■ Requirement ■
Transcribe the data exactly, stopping after the "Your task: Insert" line.

■ Dataset extract ■

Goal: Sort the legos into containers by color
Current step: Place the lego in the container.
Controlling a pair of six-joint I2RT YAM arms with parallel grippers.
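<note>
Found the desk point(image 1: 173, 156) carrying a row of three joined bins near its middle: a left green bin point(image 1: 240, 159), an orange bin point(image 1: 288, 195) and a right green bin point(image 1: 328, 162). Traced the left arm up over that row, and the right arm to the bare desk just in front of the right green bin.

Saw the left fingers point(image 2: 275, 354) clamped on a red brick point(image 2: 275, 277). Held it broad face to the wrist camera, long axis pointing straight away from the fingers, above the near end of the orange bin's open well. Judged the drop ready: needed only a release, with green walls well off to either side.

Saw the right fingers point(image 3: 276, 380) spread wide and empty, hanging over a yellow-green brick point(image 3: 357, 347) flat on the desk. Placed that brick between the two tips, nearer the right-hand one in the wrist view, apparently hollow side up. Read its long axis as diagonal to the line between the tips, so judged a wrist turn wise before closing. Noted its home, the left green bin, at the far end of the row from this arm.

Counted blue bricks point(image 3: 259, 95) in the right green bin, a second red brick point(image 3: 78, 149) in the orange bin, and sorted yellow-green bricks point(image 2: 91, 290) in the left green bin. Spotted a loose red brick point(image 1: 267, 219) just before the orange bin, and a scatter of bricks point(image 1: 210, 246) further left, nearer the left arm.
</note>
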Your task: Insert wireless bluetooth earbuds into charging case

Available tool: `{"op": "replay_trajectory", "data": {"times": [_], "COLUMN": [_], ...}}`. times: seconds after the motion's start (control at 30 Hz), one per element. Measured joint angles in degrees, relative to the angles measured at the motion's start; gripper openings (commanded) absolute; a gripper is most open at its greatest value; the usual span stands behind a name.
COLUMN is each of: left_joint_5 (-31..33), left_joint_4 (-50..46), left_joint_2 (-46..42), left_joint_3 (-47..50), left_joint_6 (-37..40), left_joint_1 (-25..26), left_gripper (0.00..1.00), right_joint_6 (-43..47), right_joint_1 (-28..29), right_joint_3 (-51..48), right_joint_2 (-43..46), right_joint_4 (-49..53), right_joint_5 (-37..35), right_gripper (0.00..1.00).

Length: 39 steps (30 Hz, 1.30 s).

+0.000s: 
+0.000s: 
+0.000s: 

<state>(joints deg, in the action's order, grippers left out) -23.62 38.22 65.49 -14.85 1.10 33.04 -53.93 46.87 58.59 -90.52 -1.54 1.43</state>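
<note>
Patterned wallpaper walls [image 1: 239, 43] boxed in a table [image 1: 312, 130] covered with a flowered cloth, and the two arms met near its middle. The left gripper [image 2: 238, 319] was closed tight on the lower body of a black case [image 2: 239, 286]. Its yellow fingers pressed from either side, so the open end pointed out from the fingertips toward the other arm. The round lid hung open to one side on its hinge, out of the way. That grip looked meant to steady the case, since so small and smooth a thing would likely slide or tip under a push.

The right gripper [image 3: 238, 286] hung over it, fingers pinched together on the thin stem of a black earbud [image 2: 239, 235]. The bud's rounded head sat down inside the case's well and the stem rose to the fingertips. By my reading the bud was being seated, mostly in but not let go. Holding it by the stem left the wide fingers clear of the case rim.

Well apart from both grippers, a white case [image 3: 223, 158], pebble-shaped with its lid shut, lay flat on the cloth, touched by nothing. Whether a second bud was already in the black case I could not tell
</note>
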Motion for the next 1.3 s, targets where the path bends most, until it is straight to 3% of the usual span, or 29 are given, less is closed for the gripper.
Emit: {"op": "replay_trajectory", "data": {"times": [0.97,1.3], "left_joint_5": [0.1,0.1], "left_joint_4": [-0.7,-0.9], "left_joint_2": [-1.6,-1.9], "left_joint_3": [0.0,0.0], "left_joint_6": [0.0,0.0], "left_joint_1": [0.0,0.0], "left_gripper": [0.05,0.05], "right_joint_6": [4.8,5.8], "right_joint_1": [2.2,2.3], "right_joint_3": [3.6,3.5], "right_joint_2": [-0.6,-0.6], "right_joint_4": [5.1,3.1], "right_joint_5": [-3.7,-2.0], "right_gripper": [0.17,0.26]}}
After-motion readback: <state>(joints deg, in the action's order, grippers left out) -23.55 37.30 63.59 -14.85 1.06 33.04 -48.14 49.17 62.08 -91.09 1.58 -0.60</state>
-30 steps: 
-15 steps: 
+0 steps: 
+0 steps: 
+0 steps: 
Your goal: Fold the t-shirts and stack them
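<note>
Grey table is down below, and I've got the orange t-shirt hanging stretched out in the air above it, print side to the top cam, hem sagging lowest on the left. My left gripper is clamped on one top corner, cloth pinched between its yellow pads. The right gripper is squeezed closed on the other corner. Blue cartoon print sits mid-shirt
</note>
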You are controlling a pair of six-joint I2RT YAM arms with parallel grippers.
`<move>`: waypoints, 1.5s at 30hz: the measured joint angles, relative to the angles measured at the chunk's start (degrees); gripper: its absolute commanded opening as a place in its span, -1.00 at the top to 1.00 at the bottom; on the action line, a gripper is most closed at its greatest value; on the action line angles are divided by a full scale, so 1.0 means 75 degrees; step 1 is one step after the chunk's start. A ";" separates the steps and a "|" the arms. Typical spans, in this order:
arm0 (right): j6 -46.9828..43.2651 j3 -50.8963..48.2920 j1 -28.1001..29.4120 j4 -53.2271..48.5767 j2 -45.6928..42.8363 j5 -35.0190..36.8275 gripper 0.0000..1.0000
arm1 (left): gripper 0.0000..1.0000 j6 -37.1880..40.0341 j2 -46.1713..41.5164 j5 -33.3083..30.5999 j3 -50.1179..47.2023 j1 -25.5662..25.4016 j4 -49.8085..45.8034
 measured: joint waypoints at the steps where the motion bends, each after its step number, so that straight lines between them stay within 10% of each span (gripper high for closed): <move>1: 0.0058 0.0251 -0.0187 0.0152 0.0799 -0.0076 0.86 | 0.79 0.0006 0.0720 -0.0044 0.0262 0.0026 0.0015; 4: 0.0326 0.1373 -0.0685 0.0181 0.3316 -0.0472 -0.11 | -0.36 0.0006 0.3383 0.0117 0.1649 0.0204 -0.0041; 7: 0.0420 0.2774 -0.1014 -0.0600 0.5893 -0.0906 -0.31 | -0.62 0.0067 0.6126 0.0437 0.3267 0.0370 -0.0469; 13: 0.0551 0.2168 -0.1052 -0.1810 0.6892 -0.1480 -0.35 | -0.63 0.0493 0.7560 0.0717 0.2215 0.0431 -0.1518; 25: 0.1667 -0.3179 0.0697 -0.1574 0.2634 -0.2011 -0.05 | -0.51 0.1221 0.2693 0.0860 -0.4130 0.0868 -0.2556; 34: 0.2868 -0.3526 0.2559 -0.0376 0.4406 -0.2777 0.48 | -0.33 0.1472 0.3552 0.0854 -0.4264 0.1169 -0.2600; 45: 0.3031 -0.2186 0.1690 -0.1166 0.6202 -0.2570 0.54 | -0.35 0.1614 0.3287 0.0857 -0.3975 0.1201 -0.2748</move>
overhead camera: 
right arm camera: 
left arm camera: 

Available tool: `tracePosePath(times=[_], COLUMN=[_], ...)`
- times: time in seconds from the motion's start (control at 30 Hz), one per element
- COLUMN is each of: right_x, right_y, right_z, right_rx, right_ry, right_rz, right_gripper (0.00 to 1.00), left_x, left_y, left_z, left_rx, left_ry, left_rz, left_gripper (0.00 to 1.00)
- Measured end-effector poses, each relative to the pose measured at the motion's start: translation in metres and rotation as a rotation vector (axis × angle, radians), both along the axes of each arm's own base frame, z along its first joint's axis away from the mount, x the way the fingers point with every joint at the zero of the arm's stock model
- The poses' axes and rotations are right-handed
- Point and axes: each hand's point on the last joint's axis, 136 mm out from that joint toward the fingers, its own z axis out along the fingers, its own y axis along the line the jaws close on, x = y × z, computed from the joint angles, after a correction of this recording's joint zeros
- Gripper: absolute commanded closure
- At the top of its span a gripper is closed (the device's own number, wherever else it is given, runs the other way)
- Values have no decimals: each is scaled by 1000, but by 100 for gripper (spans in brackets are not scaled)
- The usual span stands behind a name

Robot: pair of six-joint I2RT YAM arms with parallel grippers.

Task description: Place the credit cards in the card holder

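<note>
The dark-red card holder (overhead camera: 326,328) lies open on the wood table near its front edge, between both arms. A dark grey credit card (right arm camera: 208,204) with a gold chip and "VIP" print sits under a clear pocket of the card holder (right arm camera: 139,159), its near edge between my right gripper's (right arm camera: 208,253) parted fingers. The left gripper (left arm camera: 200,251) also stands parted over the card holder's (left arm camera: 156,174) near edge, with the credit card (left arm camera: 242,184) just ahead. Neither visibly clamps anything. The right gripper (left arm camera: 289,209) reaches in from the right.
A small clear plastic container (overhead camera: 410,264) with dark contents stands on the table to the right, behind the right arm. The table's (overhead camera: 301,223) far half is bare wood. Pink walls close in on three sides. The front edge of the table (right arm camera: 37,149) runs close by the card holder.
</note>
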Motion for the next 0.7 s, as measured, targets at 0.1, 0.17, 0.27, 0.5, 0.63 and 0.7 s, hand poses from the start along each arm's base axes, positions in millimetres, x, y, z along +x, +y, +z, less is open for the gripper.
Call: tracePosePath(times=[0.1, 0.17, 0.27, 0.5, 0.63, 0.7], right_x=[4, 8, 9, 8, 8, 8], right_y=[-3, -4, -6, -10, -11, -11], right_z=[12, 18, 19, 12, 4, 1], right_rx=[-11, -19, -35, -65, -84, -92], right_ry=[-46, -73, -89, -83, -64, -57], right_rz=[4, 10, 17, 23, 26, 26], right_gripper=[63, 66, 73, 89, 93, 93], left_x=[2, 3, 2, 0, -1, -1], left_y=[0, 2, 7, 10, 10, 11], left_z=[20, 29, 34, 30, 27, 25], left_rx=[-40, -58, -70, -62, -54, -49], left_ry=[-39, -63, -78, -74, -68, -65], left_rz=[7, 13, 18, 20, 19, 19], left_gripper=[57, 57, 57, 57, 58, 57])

■ Response below ■
Goal: Sort the legos into containers by color
Current step: Place the lego in the container.
Controlling a pair of six-joint I2RT YAM arms with parallel grippers.
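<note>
Found the desk point(image 1: 173, 156) carrying a row of three joined bins near its middle: a left green bin point(image 1: 240, 159), an orange bin point(image 1: 288, 195) and a right green bin point(image 1: 328, 162). Traced the left arm up over that row, and the right arm to the bare desk just in front of the right green bin.

Saw the left fingers point(image 2: 275, 354) clamped on a red brick point(image 2: 275, 277). Held it broad face to the wrist camera, long axis pointing straight away from the fingers, above the near end of the orange bin's open well. Judged the drop ready: needed only a release, with green walls well off to either side.

Saw the right fingers point(image 3: 276, 380) spread wide and empty, hanging over a yellow-green brick point(image 3: 357, 347) flat on the desk. Placed that brick between the two tips, nearer the right-hand one in the wrist view, apparently hollow side up. Read its long axis as diagonal to the line between the tips, so judged a wrist turn wise before closing. Noted its home, the left green bin, at the far end of the row from this arm.

Counted blue bricks point(image 3: 259, 95) in the right green bin, a second red brick point(image 3: 78, 149) in the orange bin, and sorted yellow-green bricks point(image 2: 91, 290) in the left green bin. Spotted a loose red brick point(image 1: 267, 219) just before the orange bin, and a scatter of bricks point(image 1: 210, 246) further left, nearer the left arm.
</note>
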Your task: Insert wireless bluetooth earbuds into charging case

This answer leaves nothing further to address.